Russian businesses ink more deals at CIIE, as close ties boost consumer demand
Published: Nov 10, 2022 12:21 AM
Russian businesmen showcase beer and other products at the 5th China International Import Expo (CIIE) in Shanghai on November 9, 2022. Photo: Zhao Juecheng/GT

Russian businesmen showcase beer and other products at the 5th China International Import Expo (CIIE) in Shanghai on November 9, 2022. Photo: Zhao Juecheng/GT

At the ongoing 5th China International Import Expo (CIIE) in Shanghai, more Chinese and Russia companies are engaging in two-way trade and investment, reflecting growing bilateral economic and trade cooperation between China and Russia. 

In 2023, there could be a "major uptake" in China-Russia trade and economic cooperation, one senior trade representative said on the sidelines of the CIIE, the world's biggest import fair.

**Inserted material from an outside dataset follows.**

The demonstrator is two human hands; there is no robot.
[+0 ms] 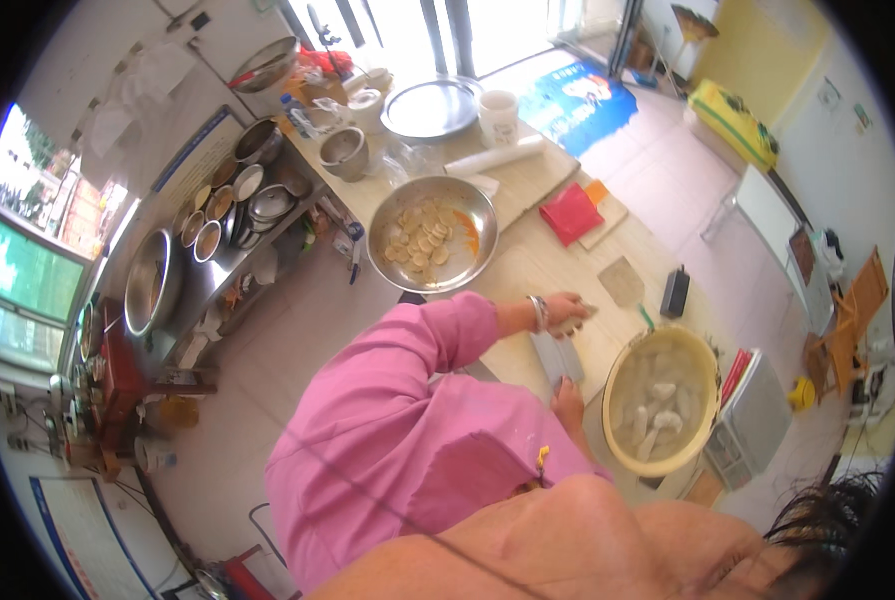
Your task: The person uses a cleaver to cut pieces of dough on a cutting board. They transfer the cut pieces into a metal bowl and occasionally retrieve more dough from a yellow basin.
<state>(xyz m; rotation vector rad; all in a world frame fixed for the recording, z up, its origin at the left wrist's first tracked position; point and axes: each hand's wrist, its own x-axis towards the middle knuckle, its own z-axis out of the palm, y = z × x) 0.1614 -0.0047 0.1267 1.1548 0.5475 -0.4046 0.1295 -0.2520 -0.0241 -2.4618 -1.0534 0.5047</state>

A total of 29 Russian companies offering goods from cosmetics to jewelry have attended the 5th CIIE, according to a report from Russian news outlet Sputnik. Russian companies at the CIIE have so far signed contracts with Chinese buyers for $7.5 million worth of goods, doubling last year's sum even before the end of the trade fair, the report said, citing Russian trade promotion body RS Trade.

An official with the Russian Embassy said at a CIIE forum discussing the potential of agricultural trade between China and Russia as well as China and Belarus that Russia's farm exports have great potential and the country has the capacity to export 2-7.5 million tons of grain a year. 

For bilateral trade, Russia is willing to lift the level of exports of products that have already gained access in China such as corn, wheat and barley. In 2021, agricultural trade between China and Russia exceeded $5 billion, according to the official.

A representative with Russian beverage brand Baltika Breweries told the Global Times on Wednesday at the CIIE that the company highly values the fast-growing Chinese market.

"We expanded our product line here to offer some 50 categories of goods," said Alexander Presnyakov,

head of representative office in China of Baltika Breweries. "The Chinese market offers great potential but is also a highly competitive market. In Russia, consumers' taste is more uniform, whereas in China we face a very diversified market. The great level of China-Russia ties is also making Chinese consumers more willing to buy Russian goods."

According to the latest customs data, released on Monday, China-Russia bilateral trade surpassed $150 billion for the first time during the first 10 months of 2022. In yuan terms, trade surpassed 1 trillion yuan for the first time. The year-on-year growth rate, at 35 percent, topped all major trading partners of China.

As Western companies pulling out of Russia and US-led Western sanctions against Russia continuing to deepen, traders say major changes in the trade structure are taking place. 

Lin Qian, chief representative at the Russia-China Business Center (Russia) Shanghai Liaison Office, told the Global Times that her organization has been matching companies from the two countries to see where cooperation could have the best effect. It successfully promoted one large Chinese construction material company and another making electric tools to sell their products in Russia.

Those two companies alone could increase bilateral trade by more than $1 billion, contributing to the stated goal of making China-Russia trade surpass $200 billion by 2024.

Energy and raw materials still account for the majority of China-Russia trade at the moment, but things are changing, according to Lin.

A major Russian company in aquaculture is also considering expansion in the Chinese market after pulling out of the US and Japan, Lin said. Two logistics companies in Dalian and Shanghai are also interested. 

"Chinese consumers could also offer good prices for these Russian products, which are of the finest quality from waters near the Arctic," Lin said.

China has stated that normal trade and exchanges with Russia won't be subject to any foreign interference, despite Western sanctions against Russia.

Chinese Ministry of Commerce spokesperson Shu Jueting said in August that China will continue to promote normal trade and economic exchanges with Russia, jointly work to secure industrial and supply chain stability, and work on the digital economy, green economy and biopharmaceuticals as the new growth points in bilateral trade, improving the scale and quality of China-Russia trade.